Zu schnelles Vorgehen kann zu Folgendem führen:

  • schlechte Architektur
  • angesammelte technische Schulden
  • instabile Systeme

Technische Schulden erhöhen die langfristigen Wartungskosten und verringern die Systemzuverlässigkeit.

Wenn dies nicht bewältigt wird, kann dies die Entwicklung im Laufe der Zeit verlangsamen.

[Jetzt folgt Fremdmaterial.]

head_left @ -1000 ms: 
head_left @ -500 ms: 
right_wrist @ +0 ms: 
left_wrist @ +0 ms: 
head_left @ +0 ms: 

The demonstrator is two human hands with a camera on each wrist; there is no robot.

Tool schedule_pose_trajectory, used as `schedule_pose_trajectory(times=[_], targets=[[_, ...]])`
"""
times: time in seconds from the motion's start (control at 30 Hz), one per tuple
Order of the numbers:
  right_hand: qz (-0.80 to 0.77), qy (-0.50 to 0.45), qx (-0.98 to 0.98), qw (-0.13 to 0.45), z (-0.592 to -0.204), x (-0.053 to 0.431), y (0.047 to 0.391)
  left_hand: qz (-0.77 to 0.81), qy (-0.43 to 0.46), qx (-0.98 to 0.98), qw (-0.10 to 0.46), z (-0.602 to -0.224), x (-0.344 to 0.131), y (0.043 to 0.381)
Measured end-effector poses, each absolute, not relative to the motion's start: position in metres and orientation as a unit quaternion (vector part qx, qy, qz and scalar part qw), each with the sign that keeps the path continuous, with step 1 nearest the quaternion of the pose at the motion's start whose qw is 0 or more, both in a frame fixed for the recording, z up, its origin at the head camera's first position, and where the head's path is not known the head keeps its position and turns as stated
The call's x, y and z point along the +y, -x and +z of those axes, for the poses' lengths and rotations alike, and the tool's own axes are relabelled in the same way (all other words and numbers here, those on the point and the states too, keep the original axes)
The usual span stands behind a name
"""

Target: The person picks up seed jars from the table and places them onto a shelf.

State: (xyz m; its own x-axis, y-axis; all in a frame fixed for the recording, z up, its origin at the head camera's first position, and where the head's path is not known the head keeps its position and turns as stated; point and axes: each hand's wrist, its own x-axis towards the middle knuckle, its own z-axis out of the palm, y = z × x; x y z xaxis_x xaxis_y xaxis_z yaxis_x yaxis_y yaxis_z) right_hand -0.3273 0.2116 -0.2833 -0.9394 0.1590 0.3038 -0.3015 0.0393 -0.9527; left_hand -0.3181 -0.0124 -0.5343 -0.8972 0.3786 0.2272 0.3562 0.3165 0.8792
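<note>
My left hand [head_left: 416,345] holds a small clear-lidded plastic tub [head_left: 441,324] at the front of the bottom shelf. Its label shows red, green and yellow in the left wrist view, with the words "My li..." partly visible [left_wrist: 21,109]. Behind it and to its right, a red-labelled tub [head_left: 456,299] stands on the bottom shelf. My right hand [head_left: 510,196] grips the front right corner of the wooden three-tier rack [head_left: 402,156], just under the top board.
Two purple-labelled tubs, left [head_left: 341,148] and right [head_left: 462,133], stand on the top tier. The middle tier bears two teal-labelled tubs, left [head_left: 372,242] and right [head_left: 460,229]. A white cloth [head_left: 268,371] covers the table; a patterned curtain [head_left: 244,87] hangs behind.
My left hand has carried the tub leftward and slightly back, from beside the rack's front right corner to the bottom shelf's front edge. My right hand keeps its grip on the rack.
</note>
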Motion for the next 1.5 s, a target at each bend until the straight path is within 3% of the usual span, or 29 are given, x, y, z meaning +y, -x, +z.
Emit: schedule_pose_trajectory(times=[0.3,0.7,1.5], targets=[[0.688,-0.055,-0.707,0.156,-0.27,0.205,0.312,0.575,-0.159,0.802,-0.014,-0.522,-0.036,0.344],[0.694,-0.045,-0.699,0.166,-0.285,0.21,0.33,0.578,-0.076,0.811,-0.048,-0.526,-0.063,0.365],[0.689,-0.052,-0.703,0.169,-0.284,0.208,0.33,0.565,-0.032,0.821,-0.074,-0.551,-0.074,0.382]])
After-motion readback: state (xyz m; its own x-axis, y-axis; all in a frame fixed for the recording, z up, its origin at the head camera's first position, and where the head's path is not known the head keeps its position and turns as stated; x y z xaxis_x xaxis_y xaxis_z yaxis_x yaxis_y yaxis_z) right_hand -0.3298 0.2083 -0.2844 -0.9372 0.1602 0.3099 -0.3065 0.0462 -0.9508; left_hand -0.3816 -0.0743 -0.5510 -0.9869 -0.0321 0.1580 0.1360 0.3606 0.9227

4. Das Argument für das Baurecht

Die Konzentration auf Korrektheit und Struktur bietet:

  • bessere Systemstabilität
  • einfachere Wartung
  • langfristige Skalierbarkeit

Gut durchdachte Systeme:

  • Wachstum bewältigen
  • Fehler reduzieren
  • zukünftige Veränderungen unterstützen

5. Die Risiken von Over-Engineering

Von Anfang an alles „richtig“ zu machen, hat auch Nachteile:

  • langsamerer Fortschritt
  • verzögerte Rückmeldung
  • Überinvestition in unbewiesene Ideen

Im Anfangsstadium ist oft unklar:

  • was wird funktionieren
  • was wird verwendet
  • was wird wichtig sein

Übermäßiges Engineering kann zu verschwendetem Aufwand führen.

6. Das Gleichgewicht finden

Der Schlüssel liegt nicht darin, das eine dem anderen vorzuziehen.

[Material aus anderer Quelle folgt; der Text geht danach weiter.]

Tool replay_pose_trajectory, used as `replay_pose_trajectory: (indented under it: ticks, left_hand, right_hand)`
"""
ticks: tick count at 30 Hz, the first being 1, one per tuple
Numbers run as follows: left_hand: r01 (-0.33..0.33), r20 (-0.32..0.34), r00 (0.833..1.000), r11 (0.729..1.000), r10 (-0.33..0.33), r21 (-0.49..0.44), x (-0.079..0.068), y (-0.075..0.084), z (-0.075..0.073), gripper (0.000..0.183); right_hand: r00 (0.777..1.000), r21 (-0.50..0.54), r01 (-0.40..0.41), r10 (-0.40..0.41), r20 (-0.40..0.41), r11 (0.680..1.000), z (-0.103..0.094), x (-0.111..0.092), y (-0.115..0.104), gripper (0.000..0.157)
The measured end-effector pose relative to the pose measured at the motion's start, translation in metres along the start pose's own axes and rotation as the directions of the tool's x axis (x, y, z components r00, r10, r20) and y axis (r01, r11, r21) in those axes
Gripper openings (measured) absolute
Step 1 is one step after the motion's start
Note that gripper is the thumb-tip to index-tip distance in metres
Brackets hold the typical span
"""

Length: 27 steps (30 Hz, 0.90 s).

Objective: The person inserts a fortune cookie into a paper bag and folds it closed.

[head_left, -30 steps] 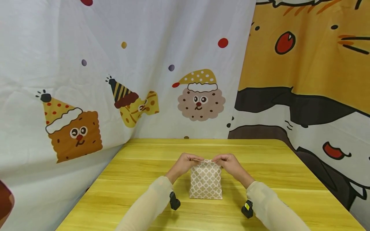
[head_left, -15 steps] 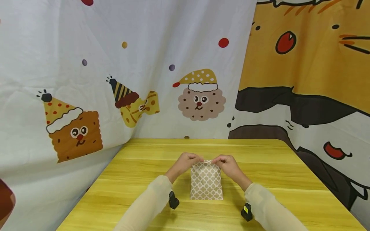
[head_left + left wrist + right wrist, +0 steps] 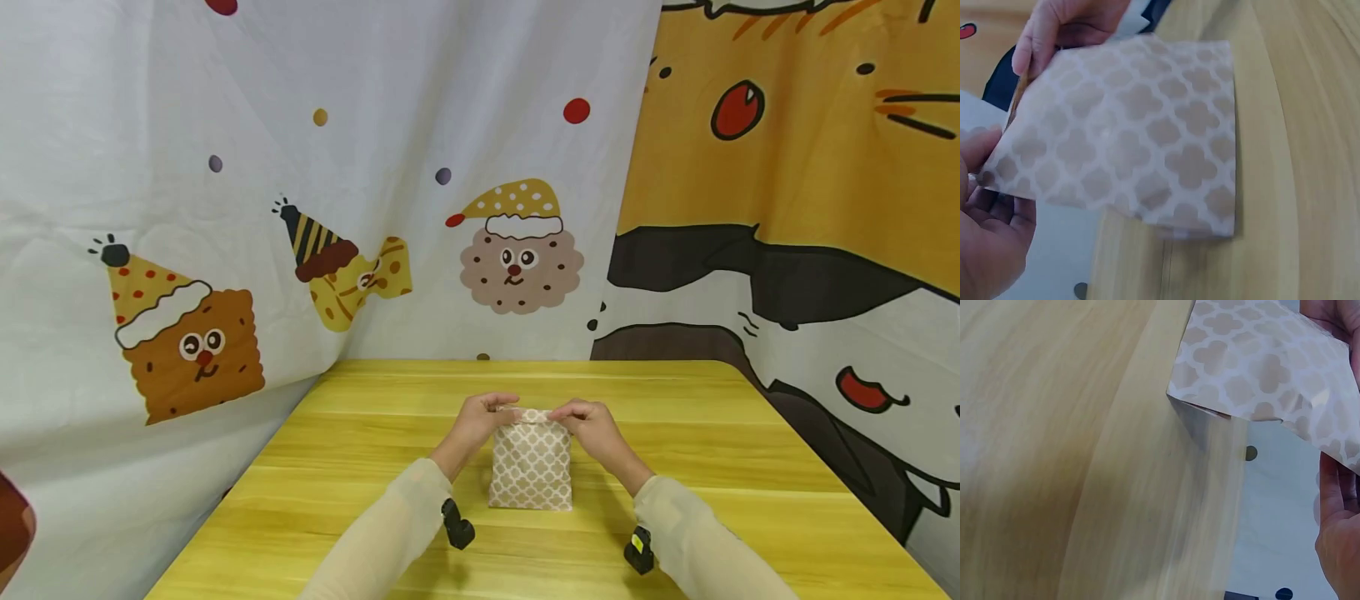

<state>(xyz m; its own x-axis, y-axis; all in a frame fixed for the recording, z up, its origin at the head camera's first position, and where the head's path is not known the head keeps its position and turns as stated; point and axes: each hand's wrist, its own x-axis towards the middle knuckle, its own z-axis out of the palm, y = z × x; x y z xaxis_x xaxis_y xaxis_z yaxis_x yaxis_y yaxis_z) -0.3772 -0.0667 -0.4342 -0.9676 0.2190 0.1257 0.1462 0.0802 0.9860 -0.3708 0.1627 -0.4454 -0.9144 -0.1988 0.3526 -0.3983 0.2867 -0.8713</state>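
Observation:
A tan paper bag (image 3: 531,471) with a white lattice pattern stands on the table between both hands. Along its top runs a narrow folded band. My left hand (image 3: 474,427) pinches the top left corner, thumb in front and forefinger stretched along behind the edge. At the other top corner, my right hand (image 3: 598,432) pinches the edge between thumb and fingers. The left wrist view shows the bag's patterned side (image 3: 1129,131) sloping toward the fingers. In the right wrist view, creases run near the held top, and the bag's lower corner sits close to the wooden surface.
The yellow wood-grain table (image 3: 375,483) spreads around the bag. Behind it hangs a white curtain (image 3: 390,100) with cartoon biscuits, and a cartoon-printed cloth (image 3: 810,183) hangs at the right. A small black device (image 3: 457,525) sits at the left wrist, another (image 3: 640,550) at the right.
A folded band now shows along the bag's top, where a thin crumpled edge showed before. The left forefinger has straightened and lifted. The bag's bottom has shifted slightly away from me.

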Motion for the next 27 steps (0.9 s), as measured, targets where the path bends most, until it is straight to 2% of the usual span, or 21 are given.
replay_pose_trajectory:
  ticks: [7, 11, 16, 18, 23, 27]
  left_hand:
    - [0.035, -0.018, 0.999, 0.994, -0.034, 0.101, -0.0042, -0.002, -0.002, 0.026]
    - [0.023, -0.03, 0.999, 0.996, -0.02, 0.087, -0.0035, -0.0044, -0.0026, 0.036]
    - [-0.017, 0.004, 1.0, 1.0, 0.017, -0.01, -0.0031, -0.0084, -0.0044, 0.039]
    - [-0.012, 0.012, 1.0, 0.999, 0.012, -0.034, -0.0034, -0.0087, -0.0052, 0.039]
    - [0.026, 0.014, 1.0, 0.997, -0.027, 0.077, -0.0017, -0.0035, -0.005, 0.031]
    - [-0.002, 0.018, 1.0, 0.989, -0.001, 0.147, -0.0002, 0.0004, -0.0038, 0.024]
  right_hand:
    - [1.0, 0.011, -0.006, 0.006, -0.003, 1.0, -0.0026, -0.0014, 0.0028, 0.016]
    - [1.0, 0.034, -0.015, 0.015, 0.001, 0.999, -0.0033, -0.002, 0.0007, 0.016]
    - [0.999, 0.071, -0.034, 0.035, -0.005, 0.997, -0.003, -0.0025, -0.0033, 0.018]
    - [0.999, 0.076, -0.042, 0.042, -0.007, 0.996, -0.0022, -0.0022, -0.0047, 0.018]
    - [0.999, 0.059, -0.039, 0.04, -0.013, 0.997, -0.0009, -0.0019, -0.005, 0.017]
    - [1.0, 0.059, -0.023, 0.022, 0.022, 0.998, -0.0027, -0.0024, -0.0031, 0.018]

Es geht darum, zu verstehen, wann man jedem Priorität einräumen muss.

Ein praktischer Ansatz:

  • Seien Sie schnell, um Ideen zu validieren
  • Bauen Sie richtig, sobald sich das System als wertvoll erweist

Dies steht im Einklang mit iterativen Entwicklungsmodellen, bei denen sich Systeme im Laufe der Zeit weiterentwickeln.

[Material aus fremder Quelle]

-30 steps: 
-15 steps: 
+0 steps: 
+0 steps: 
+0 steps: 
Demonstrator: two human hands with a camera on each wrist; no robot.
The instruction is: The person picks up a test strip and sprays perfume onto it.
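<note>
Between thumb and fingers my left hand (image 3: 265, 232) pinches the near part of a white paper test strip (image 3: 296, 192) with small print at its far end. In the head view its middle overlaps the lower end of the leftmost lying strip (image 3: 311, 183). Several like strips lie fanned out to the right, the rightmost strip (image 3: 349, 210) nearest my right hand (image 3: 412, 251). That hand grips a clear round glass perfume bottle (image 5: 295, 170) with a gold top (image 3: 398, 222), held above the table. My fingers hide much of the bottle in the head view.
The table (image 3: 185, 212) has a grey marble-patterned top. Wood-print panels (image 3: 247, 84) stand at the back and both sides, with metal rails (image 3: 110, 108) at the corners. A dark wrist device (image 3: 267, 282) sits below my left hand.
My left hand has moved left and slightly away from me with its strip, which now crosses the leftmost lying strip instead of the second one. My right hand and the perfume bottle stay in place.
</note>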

7. Der Kontext ist wichtig

Die richtige Balance hängt vom Kontext ab:

  • Frühphasensysteme -> Geschwindigkeit priorisieren
  • Skalierungssysteme -> Stabilität priorisieren

Unterschiedliche Phasen erfordern unterschiedliche Entscheidungen.

Eine allgemeingültige Antwort gibt es nicht.

8. Praktische Implikationen

So verwalten Sie diesen Kompromiss:

  • Identifizieren Sie, was richtig sein muss
  • Flexibilität ermöglichen, wo möglich
  • Refactoring bei Bedarf
  • Vermeiden Sie eine vorzeitige Optimierung

Dadurch entstehen Systeme, die sich weiterentwickeln können, ohne kaputt zu gehen.

9. Fazit

Schneller Versand und richtiges Bauen sind keine Gegensätze.

Sie sind Phasen desselben Prozesses.

Das Ziel besteht nicht darin, einen auszuwählen.

Ziel ist es, beides zum richtigen Zeitpunkt anzuwenden.

Referenzen

Beck, K., et al. (2001). Manifest für agile Softwareentwicklung.

Kruchten, P., Nord, R. L. & Ozkaya, I. (2012). Technische Schulden: Von der Metapher zu Theorie und Praxis. IEEE-Software, 29(6), 18-21.